Work instructions: Copy out all the lines of the data that hold the word "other".

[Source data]
^^^^^^^^

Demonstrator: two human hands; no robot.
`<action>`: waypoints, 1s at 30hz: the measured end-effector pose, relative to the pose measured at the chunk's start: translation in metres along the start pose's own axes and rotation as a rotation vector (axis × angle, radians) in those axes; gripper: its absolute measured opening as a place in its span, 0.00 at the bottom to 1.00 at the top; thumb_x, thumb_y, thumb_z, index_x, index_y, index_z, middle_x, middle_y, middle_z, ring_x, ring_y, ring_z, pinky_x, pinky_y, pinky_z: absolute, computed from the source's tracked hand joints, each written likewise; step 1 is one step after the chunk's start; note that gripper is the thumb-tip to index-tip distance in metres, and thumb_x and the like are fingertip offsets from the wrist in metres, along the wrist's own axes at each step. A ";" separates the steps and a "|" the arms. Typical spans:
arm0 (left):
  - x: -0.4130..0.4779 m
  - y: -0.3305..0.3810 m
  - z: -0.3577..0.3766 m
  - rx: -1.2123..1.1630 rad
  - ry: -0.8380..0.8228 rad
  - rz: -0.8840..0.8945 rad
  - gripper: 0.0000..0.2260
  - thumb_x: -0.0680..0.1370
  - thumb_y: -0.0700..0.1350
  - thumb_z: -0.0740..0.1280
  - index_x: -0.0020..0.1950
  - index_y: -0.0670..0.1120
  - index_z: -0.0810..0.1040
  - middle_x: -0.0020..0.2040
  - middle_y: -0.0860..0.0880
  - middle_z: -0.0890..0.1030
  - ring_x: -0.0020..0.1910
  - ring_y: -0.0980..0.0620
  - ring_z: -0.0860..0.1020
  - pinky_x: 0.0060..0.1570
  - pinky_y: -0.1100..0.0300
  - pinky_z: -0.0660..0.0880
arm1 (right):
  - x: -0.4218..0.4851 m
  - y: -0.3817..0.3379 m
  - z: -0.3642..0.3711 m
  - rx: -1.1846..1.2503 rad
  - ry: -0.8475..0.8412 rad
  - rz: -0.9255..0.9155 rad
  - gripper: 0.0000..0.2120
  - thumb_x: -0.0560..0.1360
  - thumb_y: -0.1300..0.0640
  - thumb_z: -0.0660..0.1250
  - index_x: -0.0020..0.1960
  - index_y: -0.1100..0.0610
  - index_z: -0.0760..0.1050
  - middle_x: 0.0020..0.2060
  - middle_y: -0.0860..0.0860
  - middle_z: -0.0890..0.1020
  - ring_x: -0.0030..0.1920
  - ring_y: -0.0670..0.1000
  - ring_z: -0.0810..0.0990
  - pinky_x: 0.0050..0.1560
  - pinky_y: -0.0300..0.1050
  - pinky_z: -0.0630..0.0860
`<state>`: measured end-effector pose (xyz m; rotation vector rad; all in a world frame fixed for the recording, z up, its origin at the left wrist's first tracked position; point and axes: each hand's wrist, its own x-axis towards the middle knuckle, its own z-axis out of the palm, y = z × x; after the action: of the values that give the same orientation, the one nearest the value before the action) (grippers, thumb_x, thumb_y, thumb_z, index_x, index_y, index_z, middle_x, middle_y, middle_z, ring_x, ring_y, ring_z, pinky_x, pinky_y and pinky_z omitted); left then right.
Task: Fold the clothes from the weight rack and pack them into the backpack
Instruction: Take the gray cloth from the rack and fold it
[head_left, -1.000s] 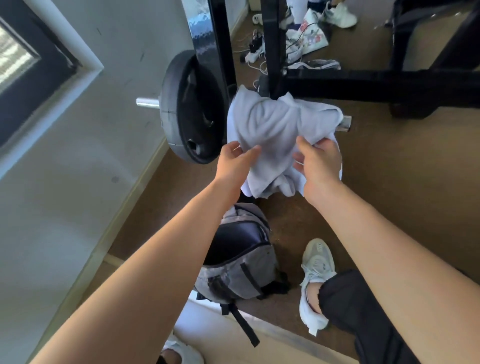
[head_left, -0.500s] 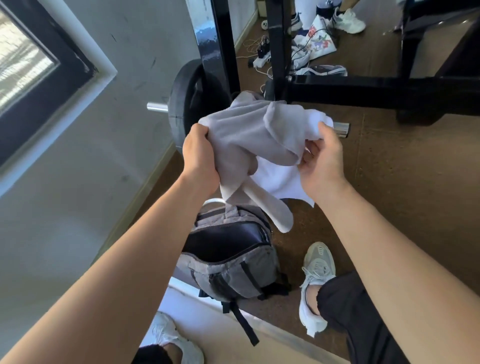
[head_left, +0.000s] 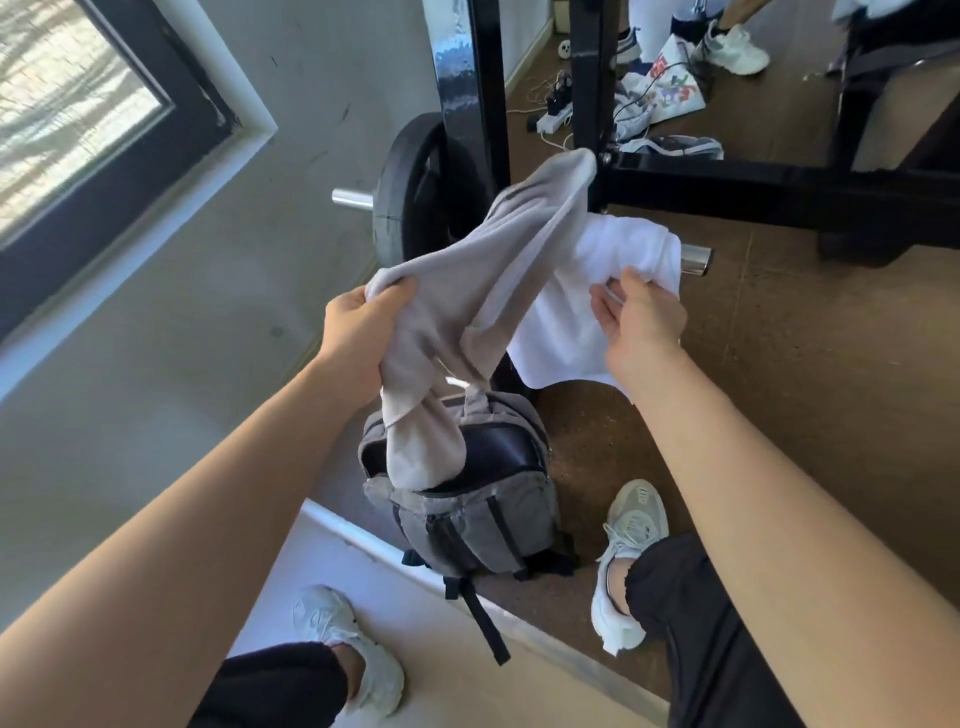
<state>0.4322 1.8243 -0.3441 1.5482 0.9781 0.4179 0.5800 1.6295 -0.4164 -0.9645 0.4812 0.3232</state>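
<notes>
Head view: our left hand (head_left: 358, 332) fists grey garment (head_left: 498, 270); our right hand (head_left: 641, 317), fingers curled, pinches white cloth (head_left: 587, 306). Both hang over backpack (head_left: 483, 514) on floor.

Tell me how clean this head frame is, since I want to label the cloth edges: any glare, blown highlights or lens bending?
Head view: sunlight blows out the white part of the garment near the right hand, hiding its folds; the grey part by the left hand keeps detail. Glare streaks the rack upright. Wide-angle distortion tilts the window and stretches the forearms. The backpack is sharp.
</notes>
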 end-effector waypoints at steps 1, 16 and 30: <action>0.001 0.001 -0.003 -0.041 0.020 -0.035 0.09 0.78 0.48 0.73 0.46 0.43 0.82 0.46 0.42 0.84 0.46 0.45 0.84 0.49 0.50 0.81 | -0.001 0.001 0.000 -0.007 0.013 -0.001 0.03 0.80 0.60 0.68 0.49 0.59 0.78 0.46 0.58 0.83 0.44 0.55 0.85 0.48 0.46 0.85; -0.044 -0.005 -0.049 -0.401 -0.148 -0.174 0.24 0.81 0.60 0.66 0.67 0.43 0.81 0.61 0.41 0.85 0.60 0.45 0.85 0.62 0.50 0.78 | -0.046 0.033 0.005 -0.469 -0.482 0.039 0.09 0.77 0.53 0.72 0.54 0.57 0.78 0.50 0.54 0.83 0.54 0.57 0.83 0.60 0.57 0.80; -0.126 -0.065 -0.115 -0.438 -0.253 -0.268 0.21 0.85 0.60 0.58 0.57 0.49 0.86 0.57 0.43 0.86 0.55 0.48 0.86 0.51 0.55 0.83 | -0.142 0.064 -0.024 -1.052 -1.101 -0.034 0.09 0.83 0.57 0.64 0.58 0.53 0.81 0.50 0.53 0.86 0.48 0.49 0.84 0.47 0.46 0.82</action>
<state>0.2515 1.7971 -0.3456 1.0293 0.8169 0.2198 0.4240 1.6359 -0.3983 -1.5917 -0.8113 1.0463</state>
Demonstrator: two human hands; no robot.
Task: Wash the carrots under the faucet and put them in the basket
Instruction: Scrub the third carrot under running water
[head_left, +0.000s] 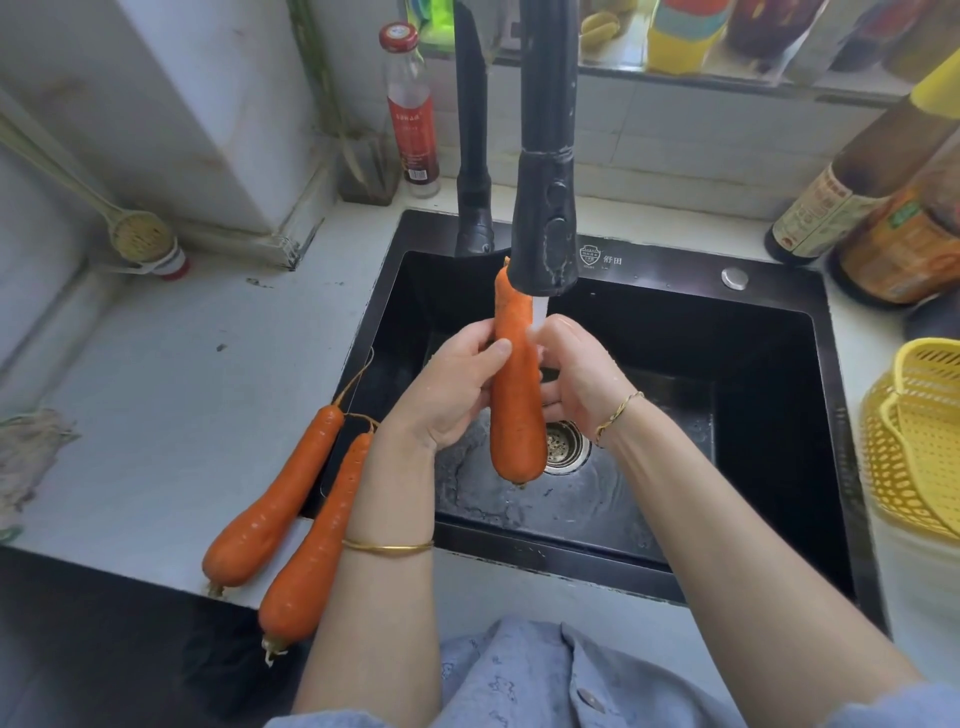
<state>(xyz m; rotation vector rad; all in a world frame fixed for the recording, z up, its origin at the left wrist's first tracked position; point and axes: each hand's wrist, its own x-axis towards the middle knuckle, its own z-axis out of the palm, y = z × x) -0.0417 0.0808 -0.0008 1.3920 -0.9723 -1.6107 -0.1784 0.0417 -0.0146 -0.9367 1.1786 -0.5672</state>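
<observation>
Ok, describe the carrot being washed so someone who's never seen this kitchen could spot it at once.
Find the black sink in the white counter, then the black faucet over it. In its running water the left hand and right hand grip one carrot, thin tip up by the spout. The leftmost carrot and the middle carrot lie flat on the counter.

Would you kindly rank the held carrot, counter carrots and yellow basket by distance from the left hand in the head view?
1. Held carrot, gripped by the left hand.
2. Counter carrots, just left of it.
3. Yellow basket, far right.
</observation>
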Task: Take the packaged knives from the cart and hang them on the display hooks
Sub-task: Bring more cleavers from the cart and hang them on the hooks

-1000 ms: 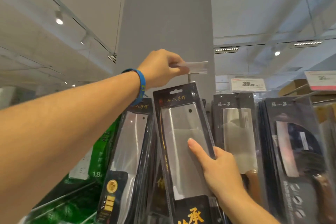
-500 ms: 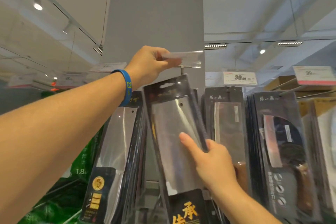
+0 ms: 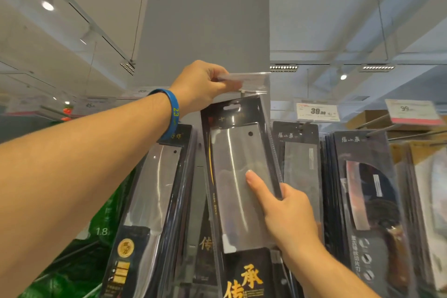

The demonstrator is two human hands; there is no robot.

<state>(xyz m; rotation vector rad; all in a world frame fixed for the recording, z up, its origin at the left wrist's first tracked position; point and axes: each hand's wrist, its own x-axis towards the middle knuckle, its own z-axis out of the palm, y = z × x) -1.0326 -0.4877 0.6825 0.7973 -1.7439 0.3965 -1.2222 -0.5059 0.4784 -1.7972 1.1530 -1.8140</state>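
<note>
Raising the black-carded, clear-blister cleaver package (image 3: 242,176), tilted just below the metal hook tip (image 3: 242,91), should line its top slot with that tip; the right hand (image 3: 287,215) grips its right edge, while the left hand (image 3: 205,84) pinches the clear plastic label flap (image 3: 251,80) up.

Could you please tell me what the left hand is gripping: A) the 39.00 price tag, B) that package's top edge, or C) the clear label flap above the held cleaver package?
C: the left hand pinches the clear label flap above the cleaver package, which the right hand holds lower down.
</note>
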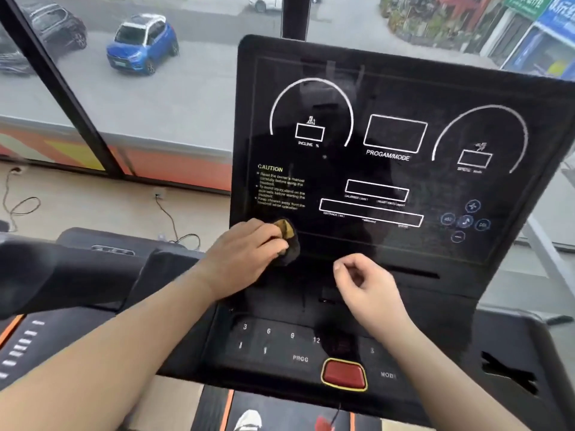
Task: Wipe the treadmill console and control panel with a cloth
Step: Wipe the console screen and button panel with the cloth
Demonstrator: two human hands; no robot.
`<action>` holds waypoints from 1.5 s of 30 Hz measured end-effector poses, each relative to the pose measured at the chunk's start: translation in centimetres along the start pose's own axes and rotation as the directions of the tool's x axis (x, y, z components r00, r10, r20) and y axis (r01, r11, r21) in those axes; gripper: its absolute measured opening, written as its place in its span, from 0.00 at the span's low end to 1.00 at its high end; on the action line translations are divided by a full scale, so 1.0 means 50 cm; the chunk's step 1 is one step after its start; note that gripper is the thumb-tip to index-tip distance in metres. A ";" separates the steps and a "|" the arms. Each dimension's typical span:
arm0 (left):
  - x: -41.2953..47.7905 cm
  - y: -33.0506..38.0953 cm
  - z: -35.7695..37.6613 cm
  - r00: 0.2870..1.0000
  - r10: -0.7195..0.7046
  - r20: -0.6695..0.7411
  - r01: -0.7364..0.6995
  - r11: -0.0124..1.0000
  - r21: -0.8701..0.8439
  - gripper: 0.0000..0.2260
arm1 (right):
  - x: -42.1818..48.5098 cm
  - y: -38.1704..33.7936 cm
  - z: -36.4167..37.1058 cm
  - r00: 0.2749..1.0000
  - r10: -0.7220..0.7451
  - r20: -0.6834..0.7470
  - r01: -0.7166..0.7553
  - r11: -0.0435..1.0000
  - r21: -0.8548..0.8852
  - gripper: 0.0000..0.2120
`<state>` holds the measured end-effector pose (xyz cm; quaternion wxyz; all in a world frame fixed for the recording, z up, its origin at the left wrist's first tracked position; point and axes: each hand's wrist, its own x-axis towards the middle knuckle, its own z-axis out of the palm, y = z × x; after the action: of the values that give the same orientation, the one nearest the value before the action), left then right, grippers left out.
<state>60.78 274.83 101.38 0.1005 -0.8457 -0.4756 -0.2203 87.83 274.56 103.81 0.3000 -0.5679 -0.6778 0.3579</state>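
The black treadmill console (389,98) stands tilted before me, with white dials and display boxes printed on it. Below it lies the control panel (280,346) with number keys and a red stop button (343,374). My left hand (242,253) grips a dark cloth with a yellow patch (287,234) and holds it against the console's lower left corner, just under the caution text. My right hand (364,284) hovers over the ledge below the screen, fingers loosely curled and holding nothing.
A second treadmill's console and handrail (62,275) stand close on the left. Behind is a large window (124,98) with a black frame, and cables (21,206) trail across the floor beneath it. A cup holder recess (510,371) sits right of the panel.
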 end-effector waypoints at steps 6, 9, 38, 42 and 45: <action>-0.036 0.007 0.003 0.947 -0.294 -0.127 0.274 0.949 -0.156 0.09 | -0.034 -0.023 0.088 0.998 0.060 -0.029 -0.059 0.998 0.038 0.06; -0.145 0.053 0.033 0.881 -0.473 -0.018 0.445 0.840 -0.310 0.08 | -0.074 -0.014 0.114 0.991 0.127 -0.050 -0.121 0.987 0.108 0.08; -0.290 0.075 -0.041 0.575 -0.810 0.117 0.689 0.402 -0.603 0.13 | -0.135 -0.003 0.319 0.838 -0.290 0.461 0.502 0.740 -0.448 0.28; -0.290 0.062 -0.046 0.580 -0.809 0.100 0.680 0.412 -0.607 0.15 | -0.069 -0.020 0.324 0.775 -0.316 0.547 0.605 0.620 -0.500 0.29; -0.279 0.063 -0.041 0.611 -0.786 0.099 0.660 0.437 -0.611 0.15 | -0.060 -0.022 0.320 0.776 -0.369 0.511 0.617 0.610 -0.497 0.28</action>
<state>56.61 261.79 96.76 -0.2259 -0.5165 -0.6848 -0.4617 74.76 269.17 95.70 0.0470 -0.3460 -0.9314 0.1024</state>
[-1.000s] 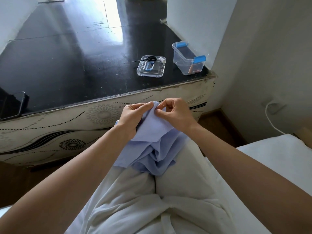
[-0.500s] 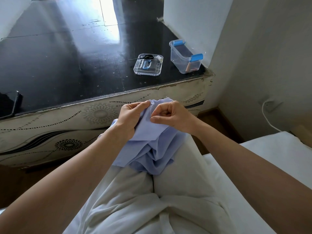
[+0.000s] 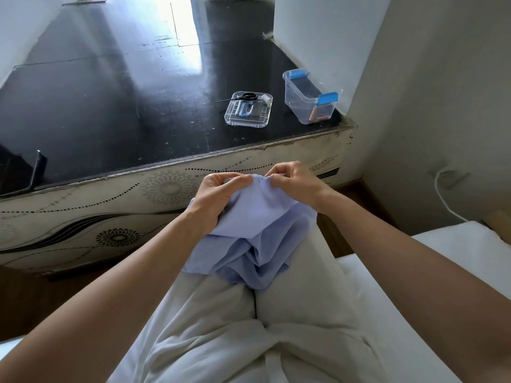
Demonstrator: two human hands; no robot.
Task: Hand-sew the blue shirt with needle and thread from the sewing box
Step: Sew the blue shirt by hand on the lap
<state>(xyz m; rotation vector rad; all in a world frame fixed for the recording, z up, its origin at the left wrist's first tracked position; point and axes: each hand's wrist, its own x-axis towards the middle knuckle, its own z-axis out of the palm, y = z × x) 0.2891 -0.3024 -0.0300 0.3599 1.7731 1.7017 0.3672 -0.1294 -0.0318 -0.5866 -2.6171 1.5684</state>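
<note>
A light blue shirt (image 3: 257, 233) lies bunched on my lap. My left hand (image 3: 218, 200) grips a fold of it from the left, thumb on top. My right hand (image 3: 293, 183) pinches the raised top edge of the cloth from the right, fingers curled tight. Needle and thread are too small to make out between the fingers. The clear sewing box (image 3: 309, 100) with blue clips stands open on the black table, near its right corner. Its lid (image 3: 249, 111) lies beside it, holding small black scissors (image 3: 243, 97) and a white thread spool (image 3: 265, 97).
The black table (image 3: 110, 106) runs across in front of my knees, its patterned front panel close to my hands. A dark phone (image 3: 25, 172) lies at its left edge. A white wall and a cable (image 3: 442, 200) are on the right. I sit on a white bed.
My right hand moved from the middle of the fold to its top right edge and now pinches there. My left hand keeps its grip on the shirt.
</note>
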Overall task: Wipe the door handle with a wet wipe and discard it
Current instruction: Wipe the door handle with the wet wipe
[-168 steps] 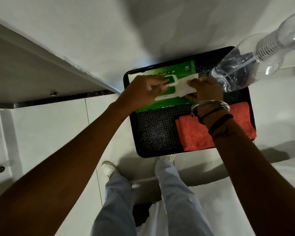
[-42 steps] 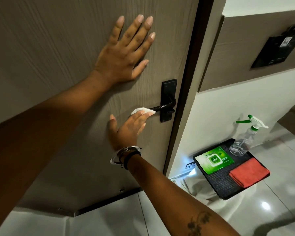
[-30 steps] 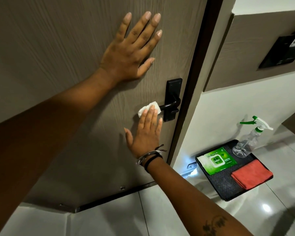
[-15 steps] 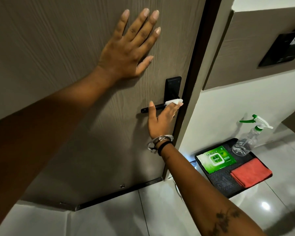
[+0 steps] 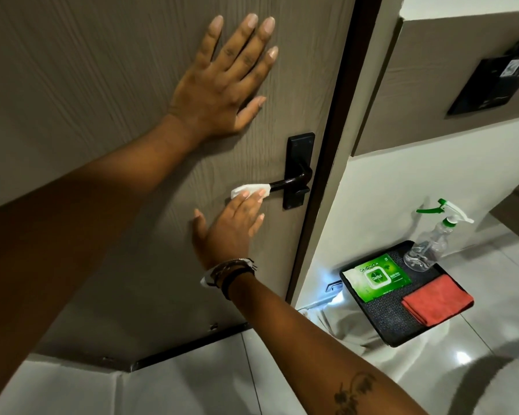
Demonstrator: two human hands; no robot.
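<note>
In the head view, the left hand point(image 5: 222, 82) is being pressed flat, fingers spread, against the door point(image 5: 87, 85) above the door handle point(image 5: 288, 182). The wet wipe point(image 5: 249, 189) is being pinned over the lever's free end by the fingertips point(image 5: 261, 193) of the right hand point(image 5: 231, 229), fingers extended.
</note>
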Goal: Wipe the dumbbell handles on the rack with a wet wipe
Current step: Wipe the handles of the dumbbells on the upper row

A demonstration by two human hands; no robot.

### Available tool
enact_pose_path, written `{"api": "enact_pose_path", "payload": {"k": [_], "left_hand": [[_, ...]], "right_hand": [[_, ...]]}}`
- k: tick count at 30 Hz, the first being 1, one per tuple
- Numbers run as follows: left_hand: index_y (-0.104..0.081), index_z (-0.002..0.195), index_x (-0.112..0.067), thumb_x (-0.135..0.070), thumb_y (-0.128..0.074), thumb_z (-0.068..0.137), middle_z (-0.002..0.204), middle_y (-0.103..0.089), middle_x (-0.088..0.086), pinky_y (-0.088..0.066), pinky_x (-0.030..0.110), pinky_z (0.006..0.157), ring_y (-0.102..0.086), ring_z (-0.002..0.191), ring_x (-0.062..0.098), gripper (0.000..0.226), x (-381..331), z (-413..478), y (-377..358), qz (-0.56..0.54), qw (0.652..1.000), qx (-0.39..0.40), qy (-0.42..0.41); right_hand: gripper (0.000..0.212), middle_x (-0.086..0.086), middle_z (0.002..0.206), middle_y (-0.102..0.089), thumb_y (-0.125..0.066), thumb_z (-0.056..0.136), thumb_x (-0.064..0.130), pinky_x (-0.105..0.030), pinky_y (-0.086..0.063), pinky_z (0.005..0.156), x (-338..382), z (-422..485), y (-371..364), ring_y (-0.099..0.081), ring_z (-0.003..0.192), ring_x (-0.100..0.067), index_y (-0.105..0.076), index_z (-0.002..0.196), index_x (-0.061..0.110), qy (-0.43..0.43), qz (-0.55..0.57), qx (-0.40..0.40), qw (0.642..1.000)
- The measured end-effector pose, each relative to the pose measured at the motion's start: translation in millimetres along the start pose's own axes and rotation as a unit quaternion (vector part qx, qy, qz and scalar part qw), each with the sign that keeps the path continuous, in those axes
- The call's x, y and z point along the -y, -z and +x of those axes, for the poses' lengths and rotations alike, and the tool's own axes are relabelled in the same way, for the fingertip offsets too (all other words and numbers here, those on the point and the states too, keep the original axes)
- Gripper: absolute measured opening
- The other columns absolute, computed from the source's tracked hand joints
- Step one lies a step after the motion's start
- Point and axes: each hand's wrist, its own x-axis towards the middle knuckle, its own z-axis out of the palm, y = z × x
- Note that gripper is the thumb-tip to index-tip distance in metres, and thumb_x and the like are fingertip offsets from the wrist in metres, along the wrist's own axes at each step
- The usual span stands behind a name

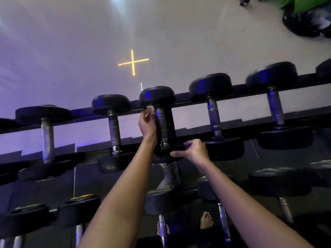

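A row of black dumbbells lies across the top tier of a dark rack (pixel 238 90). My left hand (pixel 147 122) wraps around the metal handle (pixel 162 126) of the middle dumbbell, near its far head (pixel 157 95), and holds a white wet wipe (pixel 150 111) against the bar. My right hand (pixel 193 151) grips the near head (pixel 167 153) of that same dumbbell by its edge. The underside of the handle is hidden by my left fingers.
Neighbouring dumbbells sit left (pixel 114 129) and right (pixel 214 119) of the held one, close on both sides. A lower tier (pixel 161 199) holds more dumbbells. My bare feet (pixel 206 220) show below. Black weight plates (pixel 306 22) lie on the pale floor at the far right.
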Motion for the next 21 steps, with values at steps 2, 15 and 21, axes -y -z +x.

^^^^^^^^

Answer area:
- The call's x, y and z point along the -y, -z and +x of those axes, for the poses' lengths and rotations alike, and the tool's own axes are relabelled in the same way, for the fingertip offsets too (all other words and numbers here, those on the point and the states too, keep the original axes)
- The other columns absolute, computed from the source's tracked hand joints

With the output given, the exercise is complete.